▶ [Data segment]
• • • •
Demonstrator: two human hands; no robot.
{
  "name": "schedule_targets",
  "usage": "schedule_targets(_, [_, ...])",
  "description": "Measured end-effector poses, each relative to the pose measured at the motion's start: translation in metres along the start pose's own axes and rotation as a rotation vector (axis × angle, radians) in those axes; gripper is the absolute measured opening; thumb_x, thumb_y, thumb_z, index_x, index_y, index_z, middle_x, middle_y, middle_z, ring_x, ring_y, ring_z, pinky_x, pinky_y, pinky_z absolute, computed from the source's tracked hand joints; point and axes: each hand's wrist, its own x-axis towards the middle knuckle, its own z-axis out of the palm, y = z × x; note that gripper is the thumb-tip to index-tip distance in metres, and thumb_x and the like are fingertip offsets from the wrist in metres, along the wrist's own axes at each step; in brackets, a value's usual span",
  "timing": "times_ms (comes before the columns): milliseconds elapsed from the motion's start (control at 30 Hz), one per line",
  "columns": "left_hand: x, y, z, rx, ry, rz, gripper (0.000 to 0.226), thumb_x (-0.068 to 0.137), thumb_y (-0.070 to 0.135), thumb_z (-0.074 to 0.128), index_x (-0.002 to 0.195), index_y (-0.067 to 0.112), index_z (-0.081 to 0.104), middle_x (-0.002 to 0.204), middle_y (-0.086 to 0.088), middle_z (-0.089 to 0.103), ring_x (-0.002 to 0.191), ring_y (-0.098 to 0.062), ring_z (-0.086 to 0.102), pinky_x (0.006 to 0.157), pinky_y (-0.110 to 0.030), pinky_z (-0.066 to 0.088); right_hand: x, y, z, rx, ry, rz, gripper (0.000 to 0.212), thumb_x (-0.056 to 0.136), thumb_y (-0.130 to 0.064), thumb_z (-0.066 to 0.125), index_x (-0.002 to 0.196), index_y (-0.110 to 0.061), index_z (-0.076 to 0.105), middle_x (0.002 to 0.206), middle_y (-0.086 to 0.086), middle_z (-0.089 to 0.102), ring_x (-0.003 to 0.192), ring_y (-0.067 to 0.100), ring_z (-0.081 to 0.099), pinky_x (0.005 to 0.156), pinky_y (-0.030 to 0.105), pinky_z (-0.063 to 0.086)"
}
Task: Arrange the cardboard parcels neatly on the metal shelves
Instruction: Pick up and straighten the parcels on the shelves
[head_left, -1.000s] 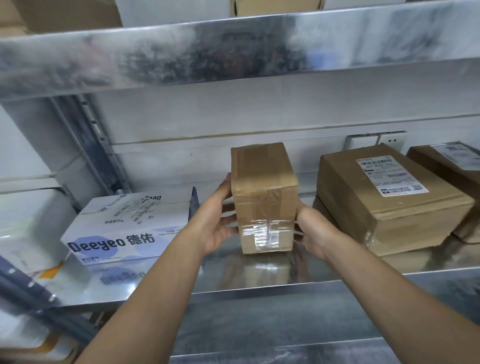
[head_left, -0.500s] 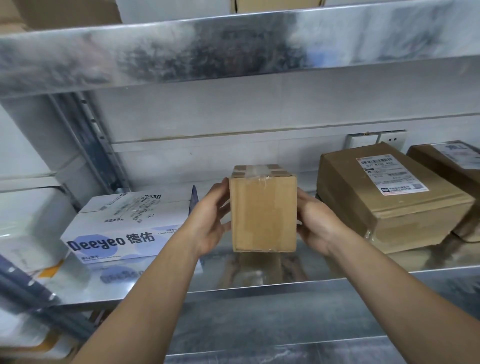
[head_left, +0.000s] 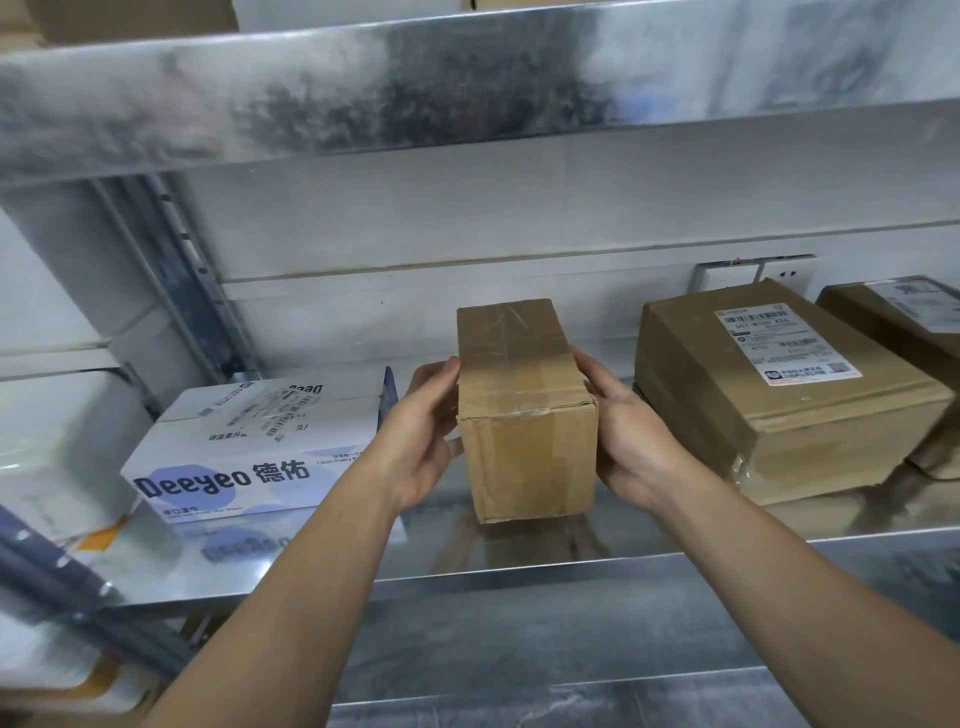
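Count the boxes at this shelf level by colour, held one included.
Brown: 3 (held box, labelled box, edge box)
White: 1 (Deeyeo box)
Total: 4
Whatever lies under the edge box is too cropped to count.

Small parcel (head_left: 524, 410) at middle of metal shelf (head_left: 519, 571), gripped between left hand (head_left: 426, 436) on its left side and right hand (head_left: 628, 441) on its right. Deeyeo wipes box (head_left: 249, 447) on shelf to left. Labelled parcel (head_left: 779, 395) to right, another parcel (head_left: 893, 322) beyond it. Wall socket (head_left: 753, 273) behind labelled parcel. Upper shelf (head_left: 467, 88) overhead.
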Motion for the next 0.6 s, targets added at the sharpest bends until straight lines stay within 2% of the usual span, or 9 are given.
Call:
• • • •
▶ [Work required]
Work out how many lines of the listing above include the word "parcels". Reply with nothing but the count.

▶ [Your solution]
2